Exercise objective:
A verbatim transcript of the data that follows, free of images, is the expected result.

Data excerpt:
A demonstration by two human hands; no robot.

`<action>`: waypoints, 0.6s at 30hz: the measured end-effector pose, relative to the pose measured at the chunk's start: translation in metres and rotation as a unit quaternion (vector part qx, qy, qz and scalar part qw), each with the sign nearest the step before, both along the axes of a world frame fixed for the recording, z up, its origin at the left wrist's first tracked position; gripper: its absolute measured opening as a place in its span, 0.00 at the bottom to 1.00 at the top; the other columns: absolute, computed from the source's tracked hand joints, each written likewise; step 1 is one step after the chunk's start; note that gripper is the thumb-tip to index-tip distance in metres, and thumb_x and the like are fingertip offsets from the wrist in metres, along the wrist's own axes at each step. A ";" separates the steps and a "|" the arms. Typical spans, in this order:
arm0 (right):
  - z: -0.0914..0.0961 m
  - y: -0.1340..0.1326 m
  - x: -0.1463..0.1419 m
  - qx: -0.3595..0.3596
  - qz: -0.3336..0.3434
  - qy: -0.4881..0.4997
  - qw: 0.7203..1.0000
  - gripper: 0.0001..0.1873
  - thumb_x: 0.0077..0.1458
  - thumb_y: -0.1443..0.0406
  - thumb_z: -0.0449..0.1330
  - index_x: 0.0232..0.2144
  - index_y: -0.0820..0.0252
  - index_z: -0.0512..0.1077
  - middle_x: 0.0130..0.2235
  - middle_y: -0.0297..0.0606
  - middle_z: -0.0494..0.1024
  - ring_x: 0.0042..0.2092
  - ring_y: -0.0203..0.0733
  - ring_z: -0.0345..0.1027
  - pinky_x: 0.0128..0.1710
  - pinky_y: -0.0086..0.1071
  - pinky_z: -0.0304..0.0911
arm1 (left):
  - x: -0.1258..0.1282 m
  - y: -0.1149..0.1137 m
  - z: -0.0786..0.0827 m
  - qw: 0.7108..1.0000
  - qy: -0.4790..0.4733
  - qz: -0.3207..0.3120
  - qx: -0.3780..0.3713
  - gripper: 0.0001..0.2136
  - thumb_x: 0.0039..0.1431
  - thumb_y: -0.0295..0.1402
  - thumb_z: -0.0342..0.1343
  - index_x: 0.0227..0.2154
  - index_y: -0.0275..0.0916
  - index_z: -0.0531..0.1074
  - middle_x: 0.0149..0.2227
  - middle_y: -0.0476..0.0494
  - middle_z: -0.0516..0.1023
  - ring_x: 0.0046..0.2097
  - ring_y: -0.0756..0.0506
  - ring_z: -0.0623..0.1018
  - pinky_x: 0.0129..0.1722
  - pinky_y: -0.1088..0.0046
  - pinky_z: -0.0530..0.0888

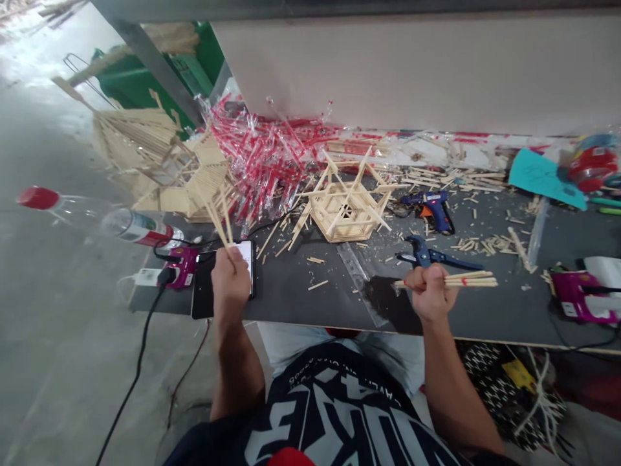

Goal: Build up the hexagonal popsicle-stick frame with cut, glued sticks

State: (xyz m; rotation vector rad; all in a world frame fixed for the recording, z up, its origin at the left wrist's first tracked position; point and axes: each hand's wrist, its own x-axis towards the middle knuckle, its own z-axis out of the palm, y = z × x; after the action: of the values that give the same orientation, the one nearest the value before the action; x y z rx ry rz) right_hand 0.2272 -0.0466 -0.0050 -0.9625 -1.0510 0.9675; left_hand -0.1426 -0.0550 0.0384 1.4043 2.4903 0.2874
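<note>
My left hand (231, 275) is closed around a few thin wooden sticks (220, 220) that point up and away from me, above a phone (246, 255) on the table. In my right hand (431, 288) is a small bundle of wooden sticks (470, 279) with red marks, held level and sticking out to the right. Just beyond that hand lies a blue-handled cutter (429, 254). Between the hands, further back, stands a six-sided stick frame (347, 207) with sticks jutting from its top.
A blue glue gun (439, 210) lies right of the frame. Red and clear wrappers (272, 149) heap at the back. Larger stick models (140, 142), a plastic bottle (140, 226) and a purple power strip (183, 266) are at left. A clear ruler (361, 281) and stick scraps (490, 244) lie about.
</note>
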 end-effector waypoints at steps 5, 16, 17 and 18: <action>0.001 -0.001 -0.001 -0.003 -0.009 0.007 1.000 0.39 0.67 0.43 0.67 0.19 0.53 0.50 0.16 0.20 0.46 0.17 0.29 0.37 0.17 0.27 0.42 | 0.046 0.043 0.013 0.994 0.011 -0.074 -0.085 0.14 0.82 0.33 0.40 0.51 0.38 0.72 0.44 0.32 0.87 0.49 0.35 0.88 0.44 0.67 0.76; 0.000 0.004 -0.003 0.017 -0.040 0.018 0.999 0.40 0.68 0.42 0.66 0.20 0.54 0.48 0.16 0.20 0.44 0.16 0.28 0.34 0.15 0.26 0.39 | 0.077 0.077 0.020 0.965 0.101 -0.178 -0.165 0.21 0.81 0.36 0.41 0.58 0.32 0.76 0.52 0.20 0.86 0.56 0.28 0.87 0.53 0.56 0.80; -0.001 0.004 -0.003 0.014 -0.040 0.016 0.999 0.40 0.68 0.42 0.66 0.20 0.54 0.48 0.16 0.20 0.44 0.17 0.28 0.35 0.16 0.26 0.40 | 0.078 0.077 0.022 0.963 0.101 -0.185 -0.169 0.20 0.81 0.37 0.42 0.58 0.32 0.77 0.53 0.20 0.86 0.56 0.27 0.86 0.53 0.56 0.80; -0.001 0.003 -0.003 0.011 -0.040 0.015 0.999 0.40 0.67 0.42 0.66 0.20 0.53 0.48 0.16 0.20 0.44 0.17 0.28 0.35 0.16 0.26 0.40 | 0.078 0.078 0.024 0.961 0.102 -0.191 -0.171 0.21 0.81 0.38 0.44 0.58 0.32 0.78 0.53 0.20 0.86 0.57 0.27 0.86 0.53 0.55 0.80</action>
State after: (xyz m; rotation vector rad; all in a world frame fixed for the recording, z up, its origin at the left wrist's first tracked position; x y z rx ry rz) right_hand 0.2247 -0.0432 -0.0061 -0.9628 -0.9888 0.9005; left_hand -0.0647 0.0229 0.0624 1.7785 2.2026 -0.3648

Expected output:
A demonstration by two human hands; no robot.

`<action>`: waypoints, 0.6s at 30hz: the measured end-effector pose, relative to the pose measured at the chunk's start: translation in metres and rotation as a unit quaternion (vector part qx, qy, qz and scalar part qw), each with the sign nearest the step before, both along the axes of a world frame fixed for the recording, z up, its origin at the left wrist's first tracked position; gripper: its absolute measured opening as a place in its span, 0.00 at the bottom to 1.00 at the top; the other columns: absolute, computed from the source's tracked hand joints, each written likewise; step 1 is one step after the chunk's start; note that gripper is the thumb-tip to index-tip distance in metres, and thumb_x and the like are fingertip offsets from the wrist in metres, along the wrist's own axes at each step. A ";" separates the steps and a "|" the arms. Typical spans, in this order:
arm0 (right):
  - z: -0.0914..0.0961 m
  - y: -0.1340..0.1326 m
  - x: -0.1463..0.1419 m
  - qx: -0.3595..0.3596
  - qz: -0.3336..0.3434
  - qy: -0.4881..0.4997
  - qw: 0.7203..1.0000
  - gripper: 0.0001..0.1873
  - thumb_x: 0.0077..0.1458
  - thumb_y: -0.1443..0.0406
  - thumb_z: -0.0449..0.1330
  - index_x: 0.0232..0.2144
  - index_y: -0.0820..0.0252
  - index_z: -0.0512..0.1077
  - middle_x: 0.0130..0.2235
  - middle_y: -0.0297..0.0606
  - middle_z: -0.0494..0.1024
  - ring_x: 0.0042..0.2092
  - ring_y: -0.0203..0.0733
  - ring_z: -0.0345..0.1027
  - pinky_x: 0.0128..0.1710
  - pinky_y: -0.0086..0.1071
  - pinky_z: -0.0304..0.0911
arm1 (left):
  - x: -0.1258..0.1282 m
  - y: -0.1149..0.1137 m
  - z: -0.0786..0.0827 m
  - qw: 0.7108..1.0000
  - qy: -0.4790..0.4733
  - qz: -0.3207..0.3120
  - qx: -0.3780..0.3713
  - gripper: 0.0001..0.2136
  - thumb_x: 0.0039..0.1431
  - thumb_y: -0.0295..0.1402
  - thumb_z: -0.0342..0.1343
  - index_x: 0.0227..0.2154
  - index_y: -0.0275..0.0916
  - index_z: -0.0531..0.1074
  - middle_x: 0.0149..0.2227
  - middle_y: -0.0476..0.0494
  - middle_z: -0.0516..0.1023
  - ring_x: 0.0046..0.2097
  - ring_y: -0.0756..0.0506
  - ring_z: -0.0623..0.1018
  - pinky_x: 0.0129..0.1722
  - pinky_y: -0.1088..0.0046
  - pinky_z: -0.0530..0.0888


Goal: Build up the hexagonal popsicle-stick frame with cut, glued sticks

State: (xyz m; rotation vector rad; all in a world frame fixed for the recording, z up, its origin at the left wrist's first tracked position; point and axes: each hand's wrist, its own x-axis towards the middle knuckle, its own z-axis out of the palm, y = z × x; after the action: of the values that give the same orientation, the one nearest the value before the action; x y z rx ry rz) right_hand 0.2272 -0.0466 -0.0050 -0.9625 -1.0510 0.9675; left_hand -0.1426 -0.0550 0.0384 1.4043 2.4903 0.2874
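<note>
My left hand (231, 275) is closed around a few thin wooden sticks (220, 220) that point up and away from me, above a phone (246, 255) on the table. In my right hand (431, 288) is a small bundle of wooden sticks (470, 279) with red marks, held level and sticking out to the right. Just beyond that hand lies a blue-handled cutter (429, 254). Between the hands, further back, stands a six-sided stick frame (347, 207) with sticks jutting from its top.
A blue glue gun (439, 210) lies right of the frame. Red and clear wrappers (272, 149) heap at the back. Larger stick models (140, 142), a plastic bottle (140, 226) and a purple power strip (183, 266) are at left. A clear ruler (361, 281) and stick scraps (490, 244) lie about.
</note>
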 end-effector waypoints at steps 5, 16, 17 and 18: <action>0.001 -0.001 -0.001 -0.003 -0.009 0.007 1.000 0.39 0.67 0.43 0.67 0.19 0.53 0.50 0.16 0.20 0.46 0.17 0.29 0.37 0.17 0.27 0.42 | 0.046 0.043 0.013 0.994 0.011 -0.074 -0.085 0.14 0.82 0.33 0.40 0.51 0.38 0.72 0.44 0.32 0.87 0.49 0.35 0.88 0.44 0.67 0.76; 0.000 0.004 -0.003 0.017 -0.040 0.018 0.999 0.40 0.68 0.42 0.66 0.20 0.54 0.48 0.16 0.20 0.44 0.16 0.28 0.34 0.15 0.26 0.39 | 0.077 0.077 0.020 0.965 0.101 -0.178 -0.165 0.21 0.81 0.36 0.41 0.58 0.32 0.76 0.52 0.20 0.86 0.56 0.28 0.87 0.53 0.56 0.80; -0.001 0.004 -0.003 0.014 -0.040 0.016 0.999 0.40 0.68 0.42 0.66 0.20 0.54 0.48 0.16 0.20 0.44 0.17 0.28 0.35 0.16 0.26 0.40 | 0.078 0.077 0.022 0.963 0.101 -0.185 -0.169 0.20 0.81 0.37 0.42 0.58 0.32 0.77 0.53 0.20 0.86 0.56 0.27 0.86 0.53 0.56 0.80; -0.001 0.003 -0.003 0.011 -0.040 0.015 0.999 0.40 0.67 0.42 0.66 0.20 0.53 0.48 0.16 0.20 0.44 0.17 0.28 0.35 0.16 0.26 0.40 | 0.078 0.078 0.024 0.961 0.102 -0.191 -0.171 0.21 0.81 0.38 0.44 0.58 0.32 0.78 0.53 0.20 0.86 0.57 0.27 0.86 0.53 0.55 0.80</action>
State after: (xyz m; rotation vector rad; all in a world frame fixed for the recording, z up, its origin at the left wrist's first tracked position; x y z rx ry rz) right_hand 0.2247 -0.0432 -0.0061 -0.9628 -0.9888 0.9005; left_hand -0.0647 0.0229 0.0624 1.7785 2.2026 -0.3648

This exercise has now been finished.